Sytuacja na rynkach finansowych będzie dziś kluczem do notowań złotego. Pomimo słabego początku dnia jest szansa, że wspomniane rozstrzygnięcia z dnia wczorajszego, ostatecznie przełożą się na poprawę nastrojów, stając się pretekstem do spadku kursów USD/PLN i EUR/PLN. W przypadku wyraźnej poprawy klimatu inwestycyjnego, spadki te mogą sięgnąć nawet kilku groszy.

O nastrojach, podobnie jak to miało miejsce w poprzednich dniach, decydować dziś będą przede wszystkim wypowiedzi i spekulacje odnośnie sytuacji i przyszłości Strefy Euro. Umiarkowany wpływ będą zaś miały, publikowane po południu dane makroekonomiczne ze Stanów Zjednoczonych. O godzinie 14:30 inwestorzy poznają tygodniowe dane o nowych bezrobotnych (prognoza: 440 tys.), a o 16-tej indeksy wskaźników wyprzedzających (prognoza: 0,2 proc.) i Fed z Filadelfii (prognoza: 22).

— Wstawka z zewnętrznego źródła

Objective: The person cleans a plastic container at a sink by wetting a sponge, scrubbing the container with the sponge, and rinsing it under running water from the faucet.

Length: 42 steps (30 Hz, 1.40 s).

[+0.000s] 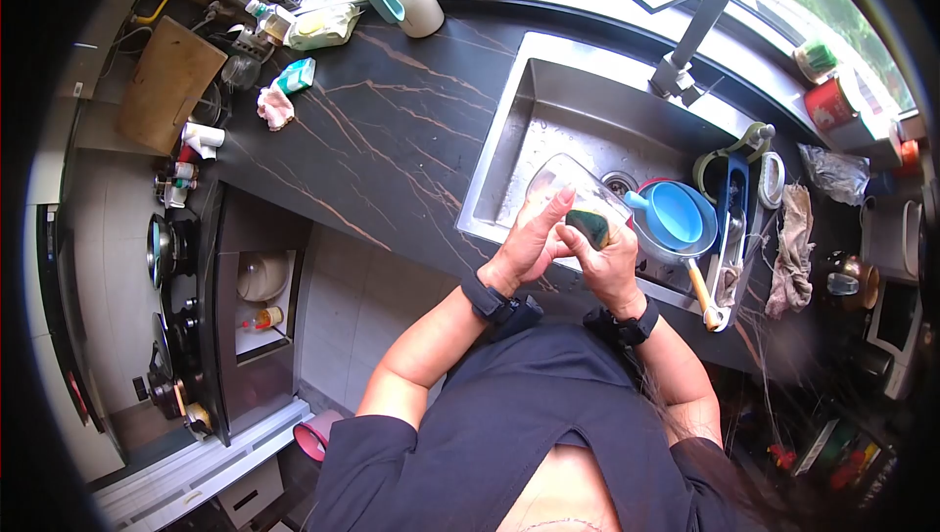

Potencjalny wpływ na notowania złotego mogą też mieć publikowane przez Główny Urząd Statystyczny dane o kwietniowej produkcji przemysłowej (prognoza: 10,1 proc.) i inflacji PPI (prognoza: -1,4 proc.), uzupełnieniem których jest protokół z ostatniego posiedzenia Rady Polityki Pieniężnej. Jednak tylko wówczas, gdy impulsy wygenerowane przez te „figury”, będą wpisywać się w dominujące na rynku krótkoterminowe trendy.